**Data records**:
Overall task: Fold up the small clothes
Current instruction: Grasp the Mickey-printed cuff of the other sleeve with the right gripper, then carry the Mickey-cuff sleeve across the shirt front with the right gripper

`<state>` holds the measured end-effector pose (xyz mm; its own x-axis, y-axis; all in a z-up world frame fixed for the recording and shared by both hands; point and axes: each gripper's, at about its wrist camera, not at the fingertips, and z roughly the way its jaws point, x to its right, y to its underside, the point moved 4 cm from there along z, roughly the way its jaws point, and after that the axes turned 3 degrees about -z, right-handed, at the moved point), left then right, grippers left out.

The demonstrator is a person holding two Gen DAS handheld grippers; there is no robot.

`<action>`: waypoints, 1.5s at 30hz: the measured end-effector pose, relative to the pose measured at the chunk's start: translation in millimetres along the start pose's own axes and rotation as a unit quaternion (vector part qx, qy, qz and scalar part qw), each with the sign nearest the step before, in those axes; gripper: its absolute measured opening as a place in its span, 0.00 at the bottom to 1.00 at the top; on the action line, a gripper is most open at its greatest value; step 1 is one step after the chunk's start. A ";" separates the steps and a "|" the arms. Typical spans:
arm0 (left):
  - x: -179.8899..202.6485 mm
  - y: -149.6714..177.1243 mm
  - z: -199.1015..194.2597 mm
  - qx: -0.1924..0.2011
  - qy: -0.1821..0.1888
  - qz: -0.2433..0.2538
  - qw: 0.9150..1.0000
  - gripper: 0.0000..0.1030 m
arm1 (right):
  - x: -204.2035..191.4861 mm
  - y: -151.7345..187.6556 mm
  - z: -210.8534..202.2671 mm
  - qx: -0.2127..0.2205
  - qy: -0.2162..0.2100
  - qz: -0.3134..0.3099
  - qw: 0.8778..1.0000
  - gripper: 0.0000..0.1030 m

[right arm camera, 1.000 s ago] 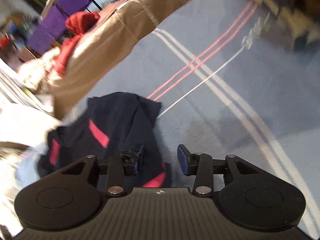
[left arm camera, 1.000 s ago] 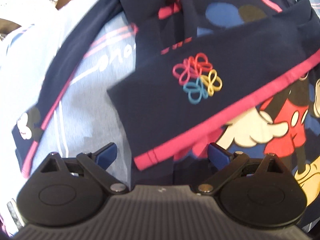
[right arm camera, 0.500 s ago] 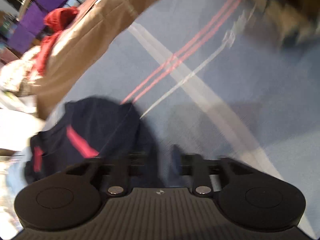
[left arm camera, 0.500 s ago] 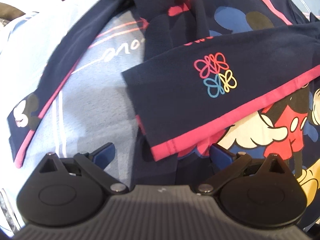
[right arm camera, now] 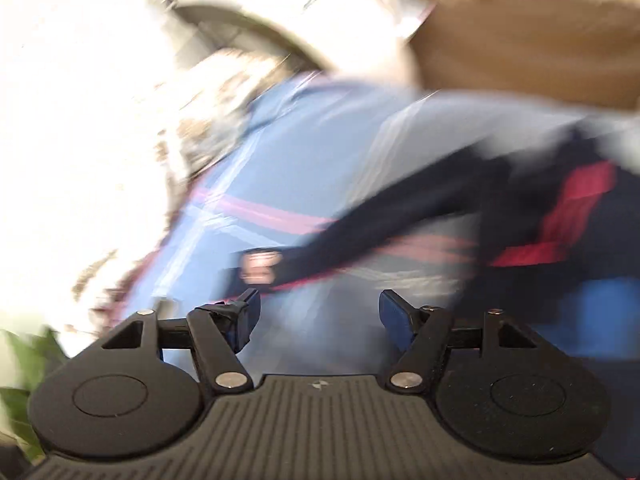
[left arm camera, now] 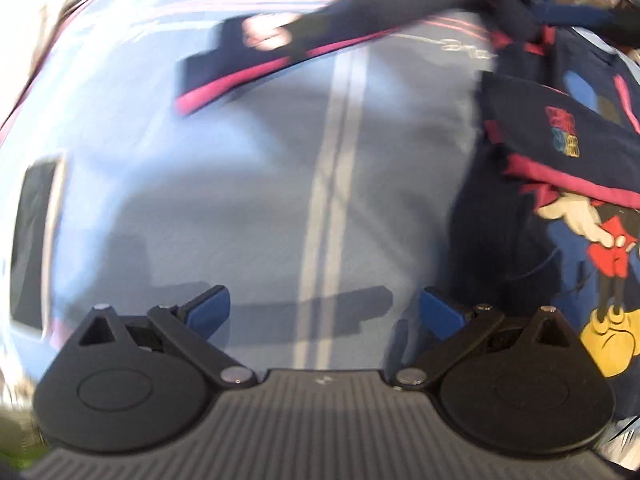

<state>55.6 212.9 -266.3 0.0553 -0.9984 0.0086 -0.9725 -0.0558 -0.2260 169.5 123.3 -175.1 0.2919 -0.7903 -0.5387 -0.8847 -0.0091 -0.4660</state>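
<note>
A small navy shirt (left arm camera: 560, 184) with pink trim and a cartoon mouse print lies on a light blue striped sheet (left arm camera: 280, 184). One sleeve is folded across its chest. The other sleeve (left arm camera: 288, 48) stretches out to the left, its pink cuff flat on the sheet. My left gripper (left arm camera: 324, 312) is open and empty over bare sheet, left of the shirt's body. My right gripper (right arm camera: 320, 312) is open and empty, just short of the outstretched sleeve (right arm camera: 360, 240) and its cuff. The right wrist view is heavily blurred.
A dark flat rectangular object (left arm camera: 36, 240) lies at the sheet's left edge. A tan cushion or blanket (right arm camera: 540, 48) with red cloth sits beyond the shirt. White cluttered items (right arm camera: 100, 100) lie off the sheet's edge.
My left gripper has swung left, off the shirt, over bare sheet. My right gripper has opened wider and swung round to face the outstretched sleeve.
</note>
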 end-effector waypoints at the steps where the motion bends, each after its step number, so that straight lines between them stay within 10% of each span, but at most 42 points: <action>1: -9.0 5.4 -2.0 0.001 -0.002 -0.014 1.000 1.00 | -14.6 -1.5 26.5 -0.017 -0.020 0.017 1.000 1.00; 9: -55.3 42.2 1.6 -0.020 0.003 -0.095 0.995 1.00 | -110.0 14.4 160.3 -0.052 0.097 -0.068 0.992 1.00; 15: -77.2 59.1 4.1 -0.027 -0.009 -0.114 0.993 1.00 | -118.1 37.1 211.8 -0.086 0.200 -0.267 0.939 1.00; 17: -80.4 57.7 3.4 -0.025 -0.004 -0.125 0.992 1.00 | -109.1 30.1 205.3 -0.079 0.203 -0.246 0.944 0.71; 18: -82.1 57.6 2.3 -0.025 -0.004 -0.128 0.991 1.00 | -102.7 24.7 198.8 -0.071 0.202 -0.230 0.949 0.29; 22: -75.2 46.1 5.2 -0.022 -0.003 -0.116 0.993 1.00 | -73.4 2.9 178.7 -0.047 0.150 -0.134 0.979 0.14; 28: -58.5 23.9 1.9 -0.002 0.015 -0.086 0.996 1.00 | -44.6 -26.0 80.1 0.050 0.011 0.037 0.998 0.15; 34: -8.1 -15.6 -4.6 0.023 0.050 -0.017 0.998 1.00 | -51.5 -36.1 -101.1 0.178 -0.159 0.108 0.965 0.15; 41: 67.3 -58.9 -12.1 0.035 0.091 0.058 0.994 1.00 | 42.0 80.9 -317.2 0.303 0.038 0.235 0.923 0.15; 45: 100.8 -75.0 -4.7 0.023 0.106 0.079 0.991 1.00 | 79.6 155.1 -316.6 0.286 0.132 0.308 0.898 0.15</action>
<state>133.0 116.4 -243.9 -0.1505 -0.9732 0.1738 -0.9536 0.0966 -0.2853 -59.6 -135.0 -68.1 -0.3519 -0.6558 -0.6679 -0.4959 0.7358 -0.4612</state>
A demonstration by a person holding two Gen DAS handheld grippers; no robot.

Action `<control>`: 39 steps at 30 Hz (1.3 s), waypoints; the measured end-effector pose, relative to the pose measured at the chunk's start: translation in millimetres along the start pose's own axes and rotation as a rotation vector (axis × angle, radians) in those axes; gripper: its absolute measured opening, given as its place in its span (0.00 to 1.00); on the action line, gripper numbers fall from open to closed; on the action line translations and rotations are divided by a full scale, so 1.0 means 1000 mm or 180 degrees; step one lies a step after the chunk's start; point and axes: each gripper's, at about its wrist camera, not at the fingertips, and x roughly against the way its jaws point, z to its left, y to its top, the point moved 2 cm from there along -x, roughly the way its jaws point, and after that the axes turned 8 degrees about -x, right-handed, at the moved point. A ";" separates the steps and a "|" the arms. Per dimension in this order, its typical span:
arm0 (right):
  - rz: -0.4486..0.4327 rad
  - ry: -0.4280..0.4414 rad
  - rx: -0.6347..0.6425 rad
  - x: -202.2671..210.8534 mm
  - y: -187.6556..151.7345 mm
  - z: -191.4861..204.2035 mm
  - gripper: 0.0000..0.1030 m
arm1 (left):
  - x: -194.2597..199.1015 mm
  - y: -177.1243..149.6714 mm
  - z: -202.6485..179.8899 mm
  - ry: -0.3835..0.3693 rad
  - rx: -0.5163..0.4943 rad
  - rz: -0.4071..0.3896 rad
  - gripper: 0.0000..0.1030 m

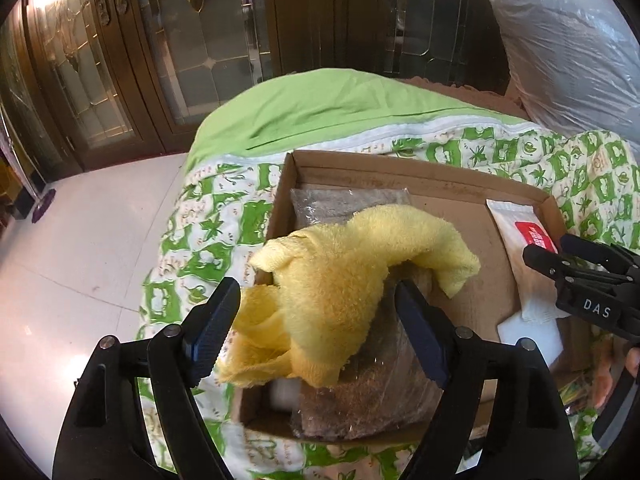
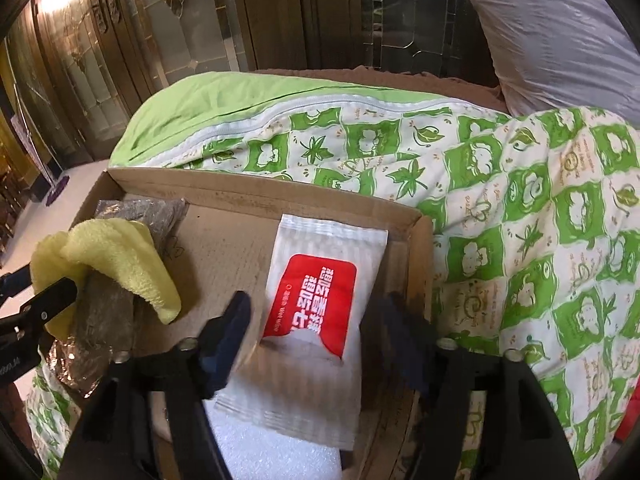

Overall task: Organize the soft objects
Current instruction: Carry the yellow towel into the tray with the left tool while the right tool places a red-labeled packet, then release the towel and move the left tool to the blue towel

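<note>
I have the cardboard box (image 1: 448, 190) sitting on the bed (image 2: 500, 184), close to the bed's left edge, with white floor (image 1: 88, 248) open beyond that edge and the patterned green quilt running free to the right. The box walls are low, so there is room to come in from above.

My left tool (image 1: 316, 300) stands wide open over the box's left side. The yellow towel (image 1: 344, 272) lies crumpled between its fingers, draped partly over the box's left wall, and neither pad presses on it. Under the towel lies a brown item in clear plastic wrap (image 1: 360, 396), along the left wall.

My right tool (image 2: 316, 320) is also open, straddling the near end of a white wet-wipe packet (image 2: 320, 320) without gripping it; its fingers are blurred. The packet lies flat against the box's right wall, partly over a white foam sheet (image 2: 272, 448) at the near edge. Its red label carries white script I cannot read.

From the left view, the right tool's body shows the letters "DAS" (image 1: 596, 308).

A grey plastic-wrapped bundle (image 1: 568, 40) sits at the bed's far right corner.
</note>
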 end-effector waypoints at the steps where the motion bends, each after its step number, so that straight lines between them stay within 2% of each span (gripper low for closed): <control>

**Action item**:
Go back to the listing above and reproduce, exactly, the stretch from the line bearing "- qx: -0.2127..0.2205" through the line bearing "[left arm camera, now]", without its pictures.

**Exercise solution**:
  - qx: -0.2127..0.2205
  - qy: -0.2162..0.2100
  - qz: -0.3134..0.3099
  - qw: 0.8778..1.0000
  - gripper: 0.0000..0.1030 m

[right arm camera, 1.000 s ago] 
[left arm camera, 1.000 s ago] 
[right arm camera, 0.500 s ago] 
[left arm camera, 0.500 s ago] 
[right arm camera, now] 
[left arm camera, now] 

No additional response is needed to complete this exercise.